Halluciné et hallucinant, c’est ainsi que l’on pourrait qualifier le premier roman d’Ida Hattemer-Higgins pour sa faculté à redonner vie aux traces du passé dans le Berlin d’aujourd’hui, avec un sens certain des images et des mots.

Au début de L’Histoire de l’Histoire, il y a le corps d’une jeune femme endormie dans une forêt à l’ouest de Berlin, un matin de septembre 2002. À son réveil, elle ne sait pas ce qu’elle fait là, rentre chez elle et reprend le cours de sa vie, ou presque. Elle s’appelle Margaret Taub, est américaine et s’est installée à Berlin six ans plus tôt. Elle étudie l’Histoire et travaille comme guide pour des circuits touristiques dans Berlin, autour notamment des vestiges du IIIe Reich. Deux ans après son réveil mystérieux dans la forêt, elle est convoquée à un rendez-vous chez une très étrange gynécologue, qui semble la prendre pour quelqu’un d’autre et entreprend de la traiter pour des troubles de la mémoire.
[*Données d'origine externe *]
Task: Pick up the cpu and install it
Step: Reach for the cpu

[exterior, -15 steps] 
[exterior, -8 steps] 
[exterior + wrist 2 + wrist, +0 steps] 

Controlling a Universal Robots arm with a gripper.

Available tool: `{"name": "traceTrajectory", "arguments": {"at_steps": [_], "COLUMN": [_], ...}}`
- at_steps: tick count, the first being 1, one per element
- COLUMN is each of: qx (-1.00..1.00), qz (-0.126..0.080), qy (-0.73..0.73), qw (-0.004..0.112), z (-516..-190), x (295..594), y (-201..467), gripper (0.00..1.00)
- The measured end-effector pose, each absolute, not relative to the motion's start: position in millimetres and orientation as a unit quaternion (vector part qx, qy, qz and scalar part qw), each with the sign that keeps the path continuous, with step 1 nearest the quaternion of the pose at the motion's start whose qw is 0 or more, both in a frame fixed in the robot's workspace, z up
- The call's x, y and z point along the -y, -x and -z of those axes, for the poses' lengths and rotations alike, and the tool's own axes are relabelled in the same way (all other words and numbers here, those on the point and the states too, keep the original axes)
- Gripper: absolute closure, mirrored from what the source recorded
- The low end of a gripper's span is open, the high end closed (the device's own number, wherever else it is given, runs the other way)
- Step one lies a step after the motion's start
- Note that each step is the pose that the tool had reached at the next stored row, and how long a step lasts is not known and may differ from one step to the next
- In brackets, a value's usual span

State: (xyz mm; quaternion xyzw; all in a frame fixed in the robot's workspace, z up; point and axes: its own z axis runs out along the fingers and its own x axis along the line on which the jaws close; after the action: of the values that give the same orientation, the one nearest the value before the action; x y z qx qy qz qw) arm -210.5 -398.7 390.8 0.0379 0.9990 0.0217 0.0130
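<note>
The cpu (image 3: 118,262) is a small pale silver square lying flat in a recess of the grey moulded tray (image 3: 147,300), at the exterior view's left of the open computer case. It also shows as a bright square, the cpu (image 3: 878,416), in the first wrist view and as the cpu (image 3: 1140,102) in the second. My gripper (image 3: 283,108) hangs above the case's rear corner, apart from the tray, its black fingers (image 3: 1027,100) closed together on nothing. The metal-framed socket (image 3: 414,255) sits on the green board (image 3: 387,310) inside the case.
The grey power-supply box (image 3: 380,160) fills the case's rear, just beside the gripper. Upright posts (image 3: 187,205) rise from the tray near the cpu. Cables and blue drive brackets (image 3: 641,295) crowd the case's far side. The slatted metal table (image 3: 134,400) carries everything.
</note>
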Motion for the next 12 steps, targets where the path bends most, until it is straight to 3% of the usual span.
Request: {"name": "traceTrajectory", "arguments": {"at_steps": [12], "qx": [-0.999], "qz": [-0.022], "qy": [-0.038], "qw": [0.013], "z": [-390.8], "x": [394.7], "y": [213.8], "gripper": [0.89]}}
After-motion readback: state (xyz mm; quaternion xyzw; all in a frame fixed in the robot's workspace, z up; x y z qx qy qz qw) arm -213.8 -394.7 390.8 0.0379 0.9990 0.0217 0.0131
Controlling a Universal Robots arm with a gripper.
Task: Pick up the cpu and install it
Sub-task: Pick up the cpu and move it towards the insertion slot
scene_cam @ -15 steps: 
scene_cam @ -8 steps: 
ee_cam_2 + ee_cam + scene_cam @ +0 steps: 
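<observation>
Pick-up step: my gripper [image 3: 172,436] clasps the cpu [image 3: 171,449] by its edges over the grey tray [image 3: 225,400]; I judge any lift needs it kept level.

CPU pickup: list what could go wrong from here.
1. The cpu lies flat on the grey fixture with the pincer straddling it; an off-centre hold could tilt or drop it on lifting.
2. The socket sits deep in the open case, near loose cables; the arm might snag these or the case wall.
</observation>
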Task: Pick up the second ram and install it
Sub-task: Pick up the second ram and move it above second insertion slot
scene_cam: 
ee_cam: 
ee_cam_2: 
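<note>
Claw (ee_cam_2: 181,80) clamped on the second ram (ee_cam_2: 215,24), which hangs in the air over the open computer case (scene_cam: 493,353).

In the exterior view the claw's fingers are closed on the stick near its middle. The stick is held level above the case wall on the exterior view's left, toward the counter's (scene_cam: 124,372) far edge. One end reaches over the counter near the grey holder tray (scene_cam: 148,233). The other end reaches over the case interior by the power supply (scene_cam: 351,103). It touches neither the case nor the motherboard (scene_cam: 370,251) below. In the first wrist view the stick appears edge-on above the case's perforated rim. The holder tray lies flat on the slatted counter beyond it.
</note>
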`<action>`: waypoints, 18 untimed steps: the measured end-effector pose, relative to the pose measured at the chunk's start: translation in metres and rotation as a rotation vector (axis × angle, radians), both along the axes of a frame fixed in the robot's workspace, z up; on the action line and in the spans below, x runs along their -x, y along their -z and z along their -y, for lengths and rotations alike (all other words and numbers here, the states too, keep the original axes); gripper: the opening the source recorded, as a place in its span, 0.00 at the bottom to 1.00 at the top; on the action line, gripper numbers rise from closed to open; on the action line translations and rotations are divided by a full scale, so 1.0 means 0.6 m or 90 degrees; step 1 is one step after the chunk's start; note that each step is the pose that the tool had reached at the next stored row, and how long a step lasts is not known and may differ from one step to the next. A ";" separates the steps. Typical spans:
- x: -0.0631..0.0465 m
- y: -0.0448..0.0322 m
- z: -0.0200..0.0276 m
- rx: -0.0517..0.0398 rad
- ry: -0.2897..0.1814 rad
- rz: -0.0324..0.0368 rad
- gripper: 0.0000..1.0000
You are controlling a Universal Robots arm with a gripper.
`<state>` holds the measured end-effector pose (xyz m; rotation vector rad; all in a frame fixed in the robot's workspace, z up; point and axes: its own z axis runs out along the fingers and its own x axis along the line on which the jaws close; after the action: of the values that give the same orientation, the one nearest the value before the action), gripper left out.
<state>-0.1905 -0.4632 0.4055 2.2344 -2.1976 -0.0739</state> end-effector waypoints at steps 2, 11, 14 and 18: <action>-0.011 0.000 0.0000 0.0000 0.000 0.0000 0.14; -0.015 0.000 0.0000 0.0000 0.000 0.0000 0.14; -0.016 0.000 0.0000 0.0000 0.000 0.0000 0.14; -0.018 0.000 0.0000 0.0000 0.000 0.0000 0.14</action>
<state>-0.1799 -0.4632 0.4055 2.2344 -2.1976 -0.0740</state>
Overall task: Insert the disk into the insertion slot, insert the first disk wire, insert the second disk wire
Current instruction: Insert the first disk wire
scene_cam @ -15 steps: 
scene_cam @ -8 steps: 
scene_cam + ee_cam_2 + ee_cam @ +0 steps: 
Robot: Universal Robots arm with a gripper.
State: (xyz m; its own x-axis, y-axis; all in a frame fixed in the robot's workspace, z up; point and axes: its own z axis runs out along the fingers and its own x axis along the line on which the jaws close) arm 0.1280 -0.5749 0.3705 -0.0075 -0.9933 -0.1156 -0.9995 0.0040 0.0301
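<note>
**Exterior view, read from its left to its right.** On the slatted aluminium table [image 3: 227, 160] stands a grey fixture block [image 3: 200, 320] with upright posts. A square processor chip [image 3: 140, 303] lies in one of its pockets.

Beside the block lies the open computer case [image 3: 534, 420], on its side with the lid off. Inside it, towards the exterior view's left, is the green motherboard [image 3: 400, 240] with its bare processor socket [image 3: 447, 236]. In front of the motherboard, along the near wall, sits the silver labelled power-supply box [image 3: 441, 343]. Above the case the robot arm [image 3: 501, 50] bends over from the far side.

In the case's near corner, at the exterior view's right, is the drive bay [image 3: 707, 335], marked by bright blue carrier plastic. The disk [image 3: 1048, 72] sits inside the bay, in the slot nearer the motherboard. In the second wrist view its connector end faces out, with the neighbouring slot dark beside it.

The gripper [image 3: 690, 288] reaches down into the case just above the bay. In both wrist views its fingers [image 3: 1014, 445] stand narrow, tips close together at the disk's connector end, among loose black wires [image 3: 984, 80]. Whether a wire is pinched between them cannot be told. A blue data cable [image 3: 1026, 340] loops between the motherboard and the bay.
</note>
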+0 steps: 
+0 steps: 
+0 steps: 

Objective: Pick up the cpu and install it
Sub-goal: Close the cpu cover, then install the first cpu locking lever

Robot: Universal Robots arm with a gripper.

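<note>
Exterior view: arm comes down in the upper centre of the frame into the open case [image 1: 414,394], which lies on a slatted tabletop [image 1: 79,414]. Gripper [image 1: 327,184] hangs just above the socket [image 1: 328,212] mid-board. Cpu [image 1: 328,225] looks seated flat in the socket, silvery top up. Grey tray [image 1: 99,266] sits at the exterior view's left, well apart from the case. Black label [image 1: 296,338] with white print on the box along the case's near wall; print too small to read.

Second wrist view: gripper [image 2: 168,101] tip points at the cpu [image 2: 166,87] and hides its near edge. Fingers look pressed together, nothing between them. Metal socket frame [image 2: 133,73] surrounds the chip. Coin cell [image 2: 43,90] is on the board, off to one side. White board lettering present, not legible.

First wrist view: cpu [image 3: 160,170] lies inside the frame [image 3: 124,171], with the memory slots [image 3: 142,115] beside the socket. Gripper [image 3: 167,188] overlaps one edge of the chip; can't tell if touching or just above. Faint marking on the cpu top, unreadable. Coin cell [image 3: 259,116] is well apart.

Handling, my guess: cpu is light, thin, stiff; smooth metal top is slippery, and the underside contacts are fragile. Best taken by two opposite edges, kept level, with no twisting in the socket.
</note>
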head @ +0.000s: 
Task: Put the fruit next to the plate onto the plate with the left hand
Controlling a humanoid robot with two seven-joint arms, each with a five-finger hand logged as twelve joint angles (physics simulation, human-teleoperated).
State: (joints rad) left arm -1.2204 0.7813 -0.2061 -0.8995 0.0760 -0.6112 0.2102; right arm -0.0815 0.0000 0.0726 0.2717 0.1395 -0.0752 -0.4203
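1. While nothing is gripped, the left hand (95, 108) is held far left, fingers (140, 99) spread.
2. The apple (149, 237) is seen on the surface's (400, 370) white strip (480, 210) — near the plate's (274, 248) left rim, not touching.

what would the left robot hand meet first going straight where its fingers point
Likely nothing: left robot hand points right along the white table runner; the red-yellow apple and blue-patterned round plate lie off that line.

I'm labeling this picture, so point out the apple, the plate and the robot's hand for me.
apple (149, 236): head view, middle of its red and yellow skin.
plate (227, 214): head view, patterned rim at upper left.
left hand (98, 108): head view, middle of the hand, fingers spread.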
Elle découvre alors qu’il y a dans sa vie un « trou » de six mois dont elle n’a aucun souvenir. Tel est le point de départ du roman d’Ida Hattemer-Higgins, qui réussit à rendre le lecteur totalement captif de cette intrigue baroque dont il ne percera le mystère que dans les dernières pages. D’autant que ce n’est qu’un début, puisque après les premiers temps du « traitement », Margaret semble peu à peu perdre pied avec la réalité. À ses yeux, les immeubles berlinois prennent corps (au sens premier du terme), elle se sent épiée par une femme-faucon, incarnation de Magda Goebbels, et se met à jouer aux cartes avec une femme juive qui s’était suicidée en 1943… Au milieu de ce naufrage dans la folie, c’est pourtant à une quête du sens profond des choses que Margaret se livre : « Malheur à ceux qui sont sans réflexion, sans cervelle, sans mémoire […]. Car ce sont eux les immobiles, les prisonniers de l’uniforme et du linceul, les morts en esprit. » Dans ce roman, Ida Hattemer-Higgins construit une intrigue complexe, captivante et singulière autour de questions essentielles sur notre relation au passé et sur la culpabilité, aussi bien sur le plan individuel (avec le personnage de Margaret) que sur le plan collectif, le livre étant conçu de façon à pouvoir être lu de manière allégorique, « comme la fable d’une nation se réveillant lentement après deux décennies d’amnésie ».